About this exercise =>
Using only the entries below, copy exactly the lines that begin at the one with "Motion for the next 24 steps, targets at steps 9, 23" and end at the one with "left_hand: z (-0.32", both included. Drop the pictures.

====== Exercise data ======

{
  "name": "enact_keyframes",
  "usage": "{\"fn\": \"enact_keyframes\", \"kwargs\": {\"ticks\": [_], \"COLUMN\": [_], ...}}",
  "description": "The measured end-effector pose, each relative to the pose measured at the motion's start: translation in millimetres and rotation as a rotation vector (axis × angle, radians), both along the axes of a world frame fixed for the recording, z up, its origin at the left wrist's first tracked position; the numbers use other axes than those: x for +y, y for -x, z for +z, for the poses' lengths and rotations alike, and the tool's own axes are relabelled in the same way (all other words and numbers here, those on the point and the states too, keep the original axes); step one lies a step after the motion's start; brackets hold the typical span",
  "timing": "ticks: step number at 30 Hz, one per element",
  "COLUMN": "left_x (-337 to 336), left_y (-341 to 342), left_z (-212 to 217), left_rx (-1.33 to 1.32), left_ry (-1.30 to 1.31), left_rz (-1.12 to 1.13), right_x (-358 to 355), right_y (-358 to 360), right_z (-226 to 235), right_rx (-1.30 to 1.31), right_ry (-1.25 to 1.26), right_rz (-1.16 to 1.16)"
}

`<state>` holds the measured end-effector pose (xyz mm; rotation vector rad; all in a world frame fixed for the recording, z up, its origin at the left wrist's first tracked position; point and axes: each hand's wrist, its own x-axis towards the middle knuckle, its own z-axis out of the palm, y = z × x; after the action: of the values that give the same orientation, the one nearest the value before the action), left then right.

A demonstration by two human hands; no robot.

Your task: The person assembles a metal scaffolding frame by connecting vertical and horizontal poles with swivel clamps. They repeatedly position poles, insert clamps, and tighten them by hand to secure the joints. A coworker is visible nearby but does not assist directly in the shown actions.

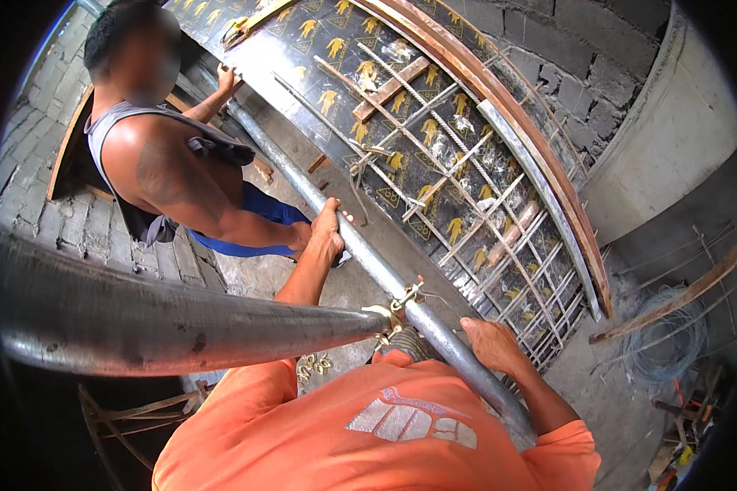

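Note:
A long grey metal pipe point(368, 255) runs slantwise in front of me. My left hand point(328, 228) is wrapped round it. A second, thicker-looking pipe point(196, 331) comes in from the left and meets the first at a scaffold clamp point(405, 299). Right of this joint, my right hand point(493, 345) is closed, with its fingers curled. A thin rod seems to reach toward it from the clamp; what the fingers hold is hard to make out. Several loose clamps point(313, 368) lie on the floor below the joint.
A co-worker point(172, 164) stands at the left, one hand at the panel's edge. Ahead lies a dark printed panel point(327, 102) bearing a rebar grid point(491, 217) and curved boards point(499, 90). Coiled wire point(667, 335) sits at the right, near a concrete column point(671, 155).

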<state>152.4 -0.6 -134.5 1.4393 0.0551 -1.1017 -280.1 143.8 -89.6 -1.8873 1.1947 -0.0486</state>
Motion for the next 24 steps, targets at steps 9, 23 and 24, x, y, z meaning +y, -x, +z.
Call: {"fn": "enact_keyframes", "kwargs": {"ticks": [9,23,24], "left_x": [3,73,89], "left_y": [11,32,36], "left_z": [10,55,69], "left_rx": [-0.096,-1.483,-1.376], "left_ry": [-0.021,0.202,0.396], "left_rz": [0.085,-0.727,-1.048], "right_x": [0,12,12], "right_y": [-4,0,-1], "right_z": [91,49,47], "right_rx": [0.245,-0.006,0.026], "right_ry": [-0.073,0.04,-0.015], "right_rz": [0.146,0.124,0.081]}}
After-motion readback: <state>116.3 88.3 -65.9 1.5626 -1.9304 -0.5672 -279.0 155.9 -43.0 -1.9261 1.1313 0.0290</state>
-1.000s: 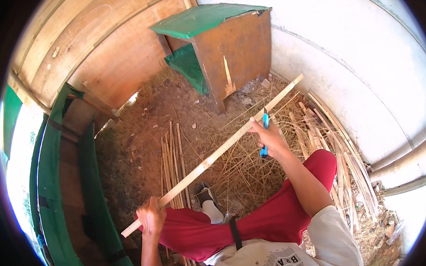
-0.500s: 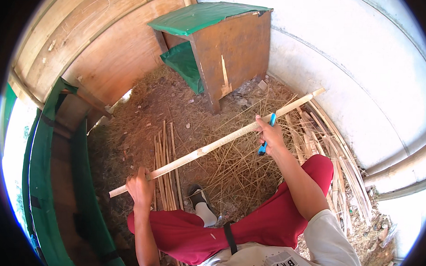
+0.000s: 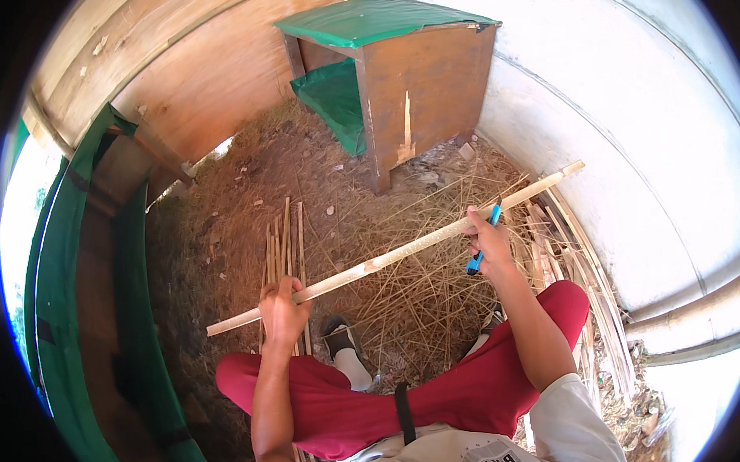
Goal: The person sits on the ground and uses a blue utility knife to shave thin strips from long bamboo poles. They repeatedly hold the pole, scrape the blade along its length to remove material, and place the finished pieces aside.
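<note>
A long, pale bamboo strip (image 3: 385, 259) slants across in front of me, its left end lower and nearer, its right end by the white wall. My left hand (image 3: 284, 311) is closed around it a short way in from the left end. My right hand (image 3: 490, 245) pinches the strip further along, towards the right end. That same hand also has a blue utility knife (image 3: 475, 263) in its grasp, pointing upwards across the palm. Whether the blade is out I cannot make out.
Thin strips (image 3: 284, 244) lie on the ground at left, and a pile of longer split strips (image 3: 585, 263) along the right wall. Shavings (image 3: 416, 302) litter the dirt before my feet. A wooden cabinet with a green cover (image 3: 424, 94) stands behind; a green-edged bench (image 3: 59, 277) is at left.
My left hand has slid inward along the strip, leaving more of its left end sticking out. The right hand keeps its hold on strip and knife. The whole view has shifted slightly.
</note>
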A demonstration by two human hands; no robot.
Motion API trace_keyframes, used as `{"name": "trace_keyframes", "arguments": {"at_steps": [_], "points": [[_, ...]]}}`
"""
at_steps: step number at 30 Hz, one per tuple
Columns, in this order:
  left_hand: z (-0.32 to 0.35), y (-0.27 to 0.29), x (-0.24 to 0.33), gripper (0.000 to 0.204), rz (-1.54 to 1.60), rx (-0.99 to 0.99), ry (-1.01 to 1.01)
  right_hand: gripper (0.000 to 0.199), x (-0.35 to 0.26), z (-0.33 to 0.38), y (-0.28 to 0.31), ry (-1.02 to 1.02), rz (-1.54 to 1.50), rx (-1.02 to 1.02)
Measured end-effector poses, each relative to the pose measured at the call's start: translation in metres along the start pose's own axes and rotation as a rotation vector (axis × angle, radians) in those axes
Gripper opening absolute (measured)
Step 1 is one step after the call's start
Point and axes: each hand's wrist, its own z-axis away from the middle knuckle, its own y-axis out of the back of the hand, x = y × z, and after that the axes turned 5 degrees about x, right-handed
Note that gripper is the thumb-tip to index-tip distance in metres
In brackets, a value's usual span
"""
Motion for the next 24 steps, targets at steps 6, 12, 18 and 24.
{"name": "trace_keyframes", "arguments": {"at_steps": [6,12,18,24], "points": [[0.005,0.005,0.01,0.024,0.112,-0.059,0.043,0.031,0.003,0.0,0.001,0.008,-0.079,-0.014],[0.009,0.004,0.009,0.022,0.109,-0.071,0.047,0.031,0.004,0.0,0.0,0.029,-0.036,0.015],[0.003,0.015,0.019,0.034,0.143,-0.203,0.117,0.031,0.007,-0.003,0.001,0.071,0.009,0.039],[-0.004,0.032,0.032,0.044,0.164,-0.214,0.106,0.031,0.007,-0.012,0.006,0.084,0.015,0.043]]}}
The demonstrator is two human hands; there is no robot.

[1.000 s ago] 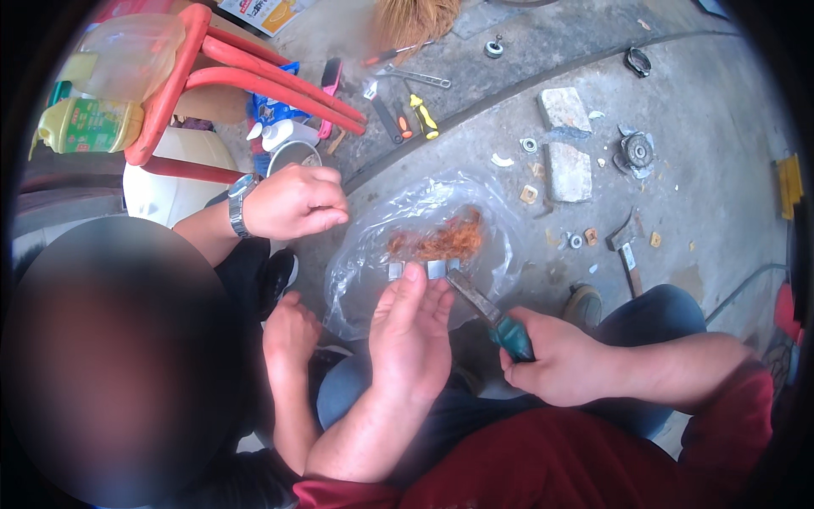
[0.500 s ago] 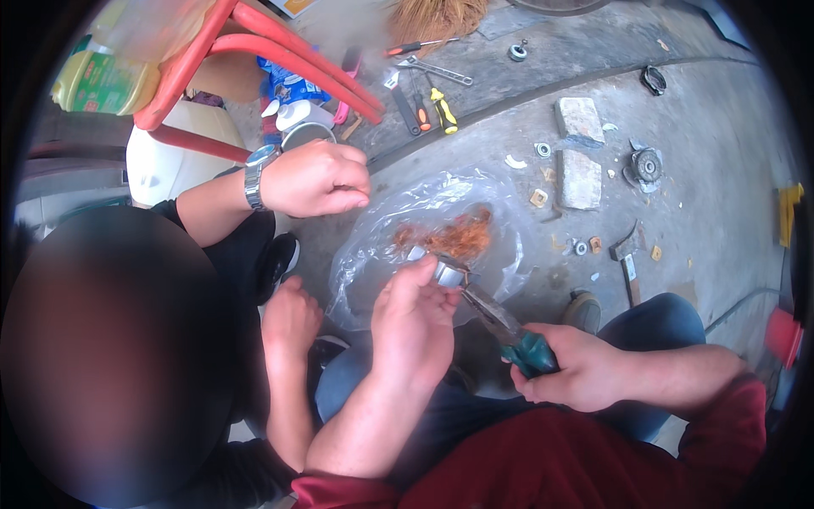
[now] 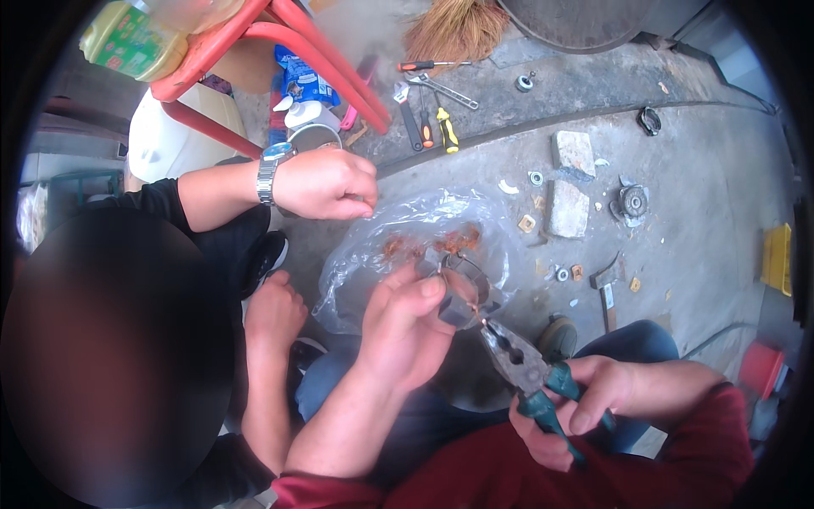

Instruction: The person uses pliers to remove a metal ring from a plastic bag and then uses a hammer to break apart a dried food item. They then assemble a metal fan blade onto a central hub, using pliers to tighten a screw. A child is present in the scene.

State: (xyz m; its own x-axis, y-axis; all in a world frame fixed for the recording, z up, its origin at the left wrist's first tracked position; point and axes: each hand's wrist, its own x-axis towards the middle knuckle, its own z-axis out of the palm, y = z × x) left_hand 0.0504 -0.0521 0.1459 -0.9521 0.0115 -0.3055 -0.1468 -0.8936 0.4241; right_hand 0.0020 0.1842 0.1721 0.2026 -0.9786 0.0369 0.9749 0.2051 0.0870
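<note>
My left hand (image 3: 407,322) is closed, its thumb and fingers gripping a silvery ring-shaped metal part (image 3: 480,282) with a coppery bit at its lower edge. My right hand (image 3: 604,392) wraps round the green handles of combination pliers (image 3: 519,360). The plier jaws point up at the coppery bit; whether they touch it I cannot tell. Below the metal part, a clear plastic bag (image 3: 339,284) lies spread on the floor, with reddish-brown wire scraps (image 3: 459,239) on it.
A co-worker's watch-wearing hand (image 3: 326,182) hovers left of the bag; their other hand (image 3: 275,310) rests lower. Wrenches and screwdrivers (image 3: 447,131) lie beyond. Rightward are two blocks (image 3: 568,208), a hammer (image 3: 607,293) and small metal parts. A red stool (image 3: 322,68) stands far left.
The pliers have drawn down from the metal part and their handles have spread. The metal part has turned, so its round opening now shows.
</note>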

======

Result of this task =>
Motion for the next 24 steps, targets at steps 9, 23 and 24, x, y, z meaning +y, -x, +z.
Call: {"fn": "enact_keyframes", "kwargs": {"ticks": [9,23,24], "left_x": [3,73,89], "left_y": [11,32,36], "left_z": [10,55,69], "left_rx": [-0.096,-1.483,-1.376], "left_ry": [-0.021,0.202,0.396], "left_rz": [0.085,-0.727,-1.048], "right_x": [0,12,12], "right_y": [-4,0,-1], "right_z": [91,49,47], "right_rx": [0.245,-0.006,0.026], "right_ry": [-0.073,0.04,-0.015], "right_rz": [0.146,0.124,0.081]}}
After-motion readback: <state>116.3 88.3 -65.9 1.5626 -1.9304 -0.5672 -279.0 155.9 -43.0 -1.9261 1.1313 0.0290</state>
-1.000s: 
-0.500s: 
+0.000s: 
Goal: The person sits on the ground and uses a blue utility knife to shave thin strips from long bamboo poles. They repeatedly hold the pole, scrape the blade along its length to remove material, and place the finished pieces aside.
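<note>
A long, pale bamboo strip (image 3: 385, 259) slants across in front of me, its left end lower and nearer, its right end by the white wall. My left hand (image 3: 284, 311) is closed around it a short way in from the left end. My right hand (image 3: 490, 245) pinches the strip further along, towards the right end. That same hand also has a blue utility knife (image 3: 475, 263) in its grasp, pointing upwards across the palm. Whether the blade is out I cannot make out.
Thin strips (image 3: 284, 244) lie on the ground at left, and a pile of longer split strips (image 3: 585, 263) along the right wall. Shavings (image 3: 416, 302) litter the dirt before my feet. A wooden cabinet with a green cover (image 3: 424, 94) stands behind; a green-edged bench (image 3: 59, 277) is at left.
My left hand has slid inward along the strip, leaving more of its left end sticking out. The right hand keeps its hold on strip and knife. The whole view has shifted slightly.
</note>
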A demonstration by two human hands; no robot.
Motion API trace_keyframes, used as `{"name": "trace_keyframes", "arguments": {"at_steps": [_], "points": [[_, ...]]}}`
"""
at_steps: step number at 30 Hz, one per tuple
Columns, in this order:
  left_hand: z (-0.32 to 0.35), y (-0.27 to 0.29), x (-0.24 to 0.33), gripper (0.000 to 0.204), rz (-1.54 to 1.60), rx (-0.99 to 0.99), ry (-1.01 to 1.01)

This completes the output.